Print the lines that run from the line with "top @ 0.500" to the line with "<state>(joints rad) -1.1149", keeping both end lines, exactly as they appear in the entries below, and nothing else.

(Data to use begins)

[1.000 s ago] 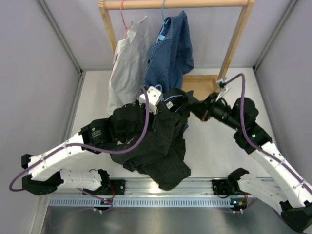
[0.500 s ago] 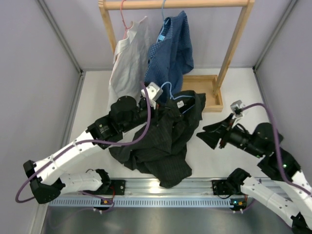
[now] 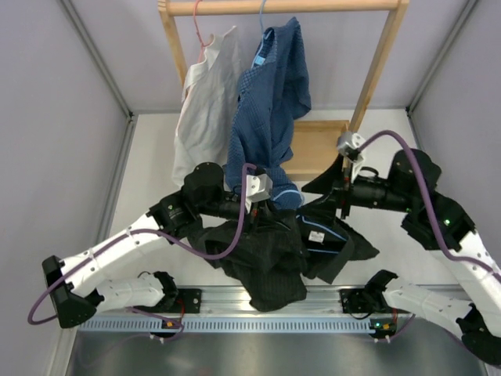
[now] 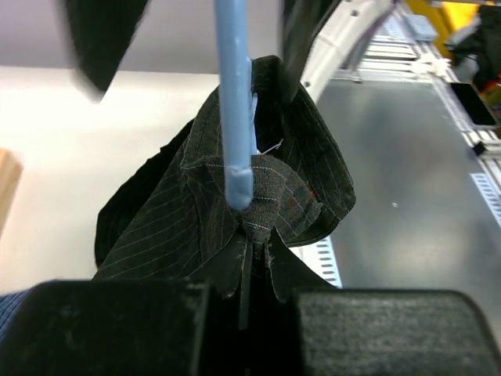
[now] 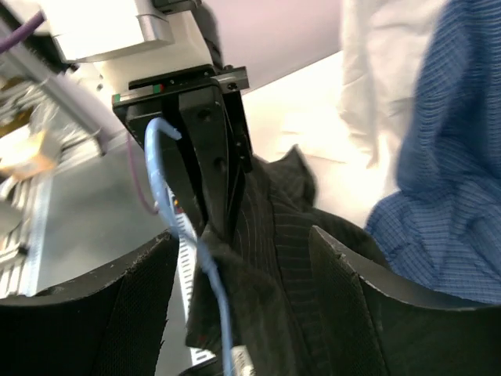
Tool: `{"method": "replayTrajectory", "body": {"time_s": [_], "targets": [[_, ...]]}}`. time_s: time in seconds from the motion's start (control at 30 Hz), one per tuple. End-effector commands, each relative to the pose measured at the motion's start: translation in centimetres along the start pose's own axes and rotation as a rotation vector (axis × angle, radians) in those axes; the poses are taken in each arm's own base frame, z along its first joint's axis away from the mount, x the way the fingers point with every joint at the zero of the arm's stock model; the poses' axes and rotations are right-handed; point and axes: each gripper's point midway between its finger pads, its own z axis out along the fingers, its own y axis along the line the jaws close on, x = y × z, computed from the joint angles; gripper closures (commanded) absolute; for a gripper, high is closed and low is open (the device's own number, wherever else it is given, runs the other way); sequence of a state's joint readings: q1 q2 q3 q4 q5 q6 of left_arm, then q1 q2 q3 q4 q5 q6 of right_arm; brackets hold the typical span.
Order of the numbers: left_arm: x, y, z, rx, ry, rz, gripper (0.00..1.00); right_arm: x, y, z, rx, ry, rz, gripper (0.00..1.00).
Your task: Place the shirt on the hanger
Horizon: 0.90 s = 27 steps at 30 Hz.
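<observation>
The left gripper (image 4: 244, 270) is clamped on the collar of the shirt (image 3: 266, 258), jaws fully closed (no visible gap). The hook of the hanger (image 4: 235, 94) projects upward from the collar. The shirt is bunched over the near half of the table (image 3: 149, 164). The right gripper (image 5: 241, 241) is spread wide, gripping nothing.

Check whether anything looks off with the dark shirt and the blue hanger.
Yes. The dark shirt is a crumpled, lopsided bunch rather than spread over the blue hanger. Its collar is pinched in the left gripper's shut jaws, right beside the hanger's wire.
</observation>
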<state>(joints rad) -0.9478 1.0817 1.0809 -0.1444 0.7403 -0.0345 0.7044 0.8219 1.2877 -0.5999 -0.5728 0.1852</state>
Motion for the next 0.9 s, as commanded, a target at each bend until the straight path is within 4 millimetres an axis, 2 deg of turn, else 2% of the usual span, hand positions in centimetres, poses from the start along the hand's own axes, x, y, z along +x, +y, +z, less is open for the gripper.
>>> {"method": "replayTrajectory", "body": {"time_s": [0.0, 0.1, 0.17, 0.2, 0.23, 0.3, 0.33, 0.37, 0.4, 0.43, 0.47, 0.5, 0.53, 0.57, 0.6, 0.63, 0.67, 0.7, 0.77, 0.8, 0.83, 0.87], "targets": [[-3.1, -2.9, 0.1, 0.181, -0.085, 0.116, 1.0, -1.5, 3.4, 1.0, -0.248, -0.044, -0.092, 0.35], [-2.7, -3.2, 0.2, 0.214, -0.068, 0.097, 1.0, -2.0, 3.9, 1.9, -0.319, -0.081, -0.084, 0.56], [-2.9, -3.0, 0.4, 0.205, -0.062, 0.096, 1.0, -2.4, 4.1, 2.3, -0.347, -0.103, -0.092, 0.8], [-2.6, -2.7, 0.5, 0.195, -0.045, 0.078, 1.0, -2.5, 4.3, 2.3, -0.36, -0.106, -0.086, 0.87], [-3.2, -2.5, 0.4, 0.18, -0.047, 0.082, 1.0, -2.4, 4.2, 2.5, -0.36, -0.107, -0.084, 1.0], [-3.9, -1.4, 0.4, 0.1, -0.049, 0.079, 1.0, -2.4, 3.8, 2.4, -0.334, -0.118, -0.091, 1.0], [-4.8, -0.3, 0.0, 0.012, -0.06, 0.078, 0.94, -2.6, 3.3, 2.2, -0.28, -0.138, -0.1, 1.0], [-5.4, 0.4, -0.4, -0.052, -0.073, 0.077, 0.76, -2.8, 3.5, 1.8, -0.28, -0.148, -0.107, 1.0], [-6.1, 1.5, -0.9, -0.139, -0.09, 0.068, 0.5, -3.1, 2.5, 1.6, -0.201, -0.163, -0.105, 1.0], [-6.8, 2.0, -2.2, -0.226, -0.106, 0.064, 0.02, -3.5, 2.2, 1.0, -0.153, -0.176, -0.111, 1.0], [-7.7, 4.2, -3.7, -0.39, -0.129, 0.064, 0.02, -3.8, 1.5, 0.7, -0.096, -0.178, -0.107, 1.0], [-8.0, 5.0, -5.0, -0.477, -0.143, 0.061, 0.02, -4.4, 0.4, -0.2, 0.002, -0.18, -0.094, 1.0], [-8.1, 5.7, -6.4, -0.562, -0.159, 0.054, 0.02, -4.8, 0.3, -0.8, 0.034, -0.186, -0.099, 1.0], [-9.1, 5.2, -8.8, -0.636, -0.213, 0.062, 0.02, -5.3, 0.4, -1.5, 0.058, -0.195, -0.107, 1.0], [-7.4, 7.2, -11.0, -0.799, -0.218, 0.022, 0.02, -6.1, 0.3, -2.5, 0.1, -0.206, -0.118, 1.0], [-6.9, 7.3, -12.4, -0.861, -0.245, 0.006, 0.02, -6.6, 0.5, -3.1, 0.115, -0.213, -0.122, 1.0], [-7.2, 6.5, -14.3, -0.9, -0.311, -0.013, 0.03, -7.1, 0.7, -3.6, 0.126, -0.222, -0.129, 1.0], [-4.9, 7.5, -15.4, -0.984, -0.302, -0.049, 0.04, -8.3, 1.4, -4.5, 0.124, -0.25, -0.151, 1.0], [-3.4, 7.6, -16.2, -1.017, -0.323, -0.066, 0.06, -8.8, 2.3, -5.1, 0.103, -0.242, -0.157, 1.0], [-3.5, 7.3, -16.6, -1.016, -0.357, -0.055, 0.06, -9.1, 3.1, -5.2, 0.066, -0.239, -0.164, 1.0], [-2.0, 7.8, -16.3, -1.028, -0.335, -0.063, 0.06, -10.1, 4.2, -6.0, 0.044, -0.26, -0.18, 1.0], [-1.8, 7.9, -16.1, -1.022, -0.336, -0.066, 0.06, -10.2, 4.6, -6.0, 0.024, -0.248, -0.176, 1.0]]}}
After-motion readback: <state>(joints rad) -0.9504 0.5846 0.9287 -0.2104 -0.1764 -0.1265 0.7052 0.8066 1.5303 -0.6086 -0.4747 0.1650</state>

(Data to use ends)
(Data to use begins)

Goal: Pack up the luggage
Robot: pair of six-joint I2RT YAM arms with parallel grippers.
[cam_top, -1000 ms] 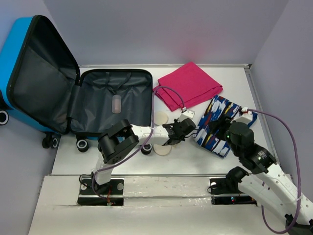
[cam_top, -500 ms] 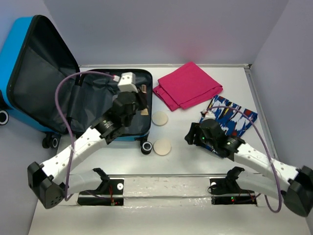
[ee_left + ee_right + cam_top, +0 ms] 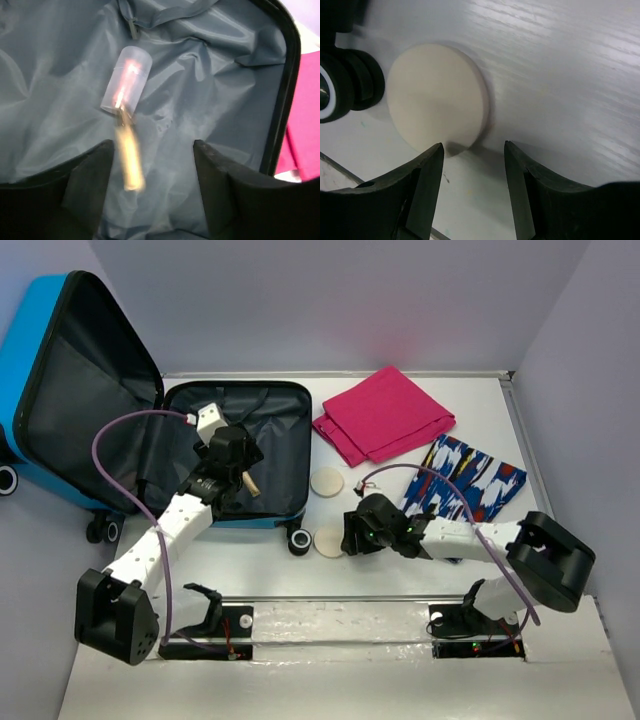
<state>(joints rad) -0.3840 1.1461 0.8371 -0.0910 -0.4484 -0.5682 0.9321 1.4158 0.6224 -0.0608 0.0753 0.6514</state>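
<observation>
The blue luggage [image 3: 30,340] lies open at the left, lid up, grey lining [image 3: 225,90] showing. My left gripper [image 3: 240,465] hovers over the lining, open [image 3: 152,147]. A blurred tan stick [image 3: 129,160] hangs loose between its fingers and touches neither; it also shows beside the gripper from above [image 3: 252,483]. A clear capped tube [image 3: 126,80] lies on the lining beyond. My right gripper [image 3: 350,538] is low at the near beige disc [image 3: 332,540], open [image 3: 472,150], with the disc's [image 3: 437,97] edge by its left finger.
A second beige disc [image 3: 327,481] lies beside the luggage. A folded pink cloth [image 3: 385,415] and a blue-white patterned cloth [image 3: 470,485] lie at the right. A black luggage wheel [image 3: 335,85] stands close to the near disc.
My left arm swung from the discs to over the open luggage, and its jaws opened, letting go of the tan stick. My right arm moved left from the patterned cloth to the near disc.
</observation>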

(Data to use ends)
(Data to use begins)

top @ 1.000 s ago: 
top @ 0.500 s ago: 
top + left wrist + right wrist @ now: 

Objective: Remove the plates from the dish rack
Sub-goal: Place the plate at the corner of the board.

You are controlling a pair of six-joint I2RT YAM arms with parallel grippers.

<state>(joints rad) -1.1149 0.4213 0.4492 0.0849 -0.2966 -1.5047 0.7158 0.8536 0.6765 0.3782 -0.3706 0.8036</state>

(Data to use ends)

Exercise response -
top @ 0.500 s ago: 
top + left wrist + right wrist @ now: 

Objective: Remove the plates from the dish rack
Sub-goal: Place the plate at the corner of the board.

You are controlling a pair of six-joint I2RT YAM arms with parallel grippers.

<state>(joints rad) -1.1149 0.4213 0.4492 0.0849 -0.2966 -1.5047 0.7158 0.8536 0.6765 0.3782 -0.3706 0.8036</state>

This output is now complete.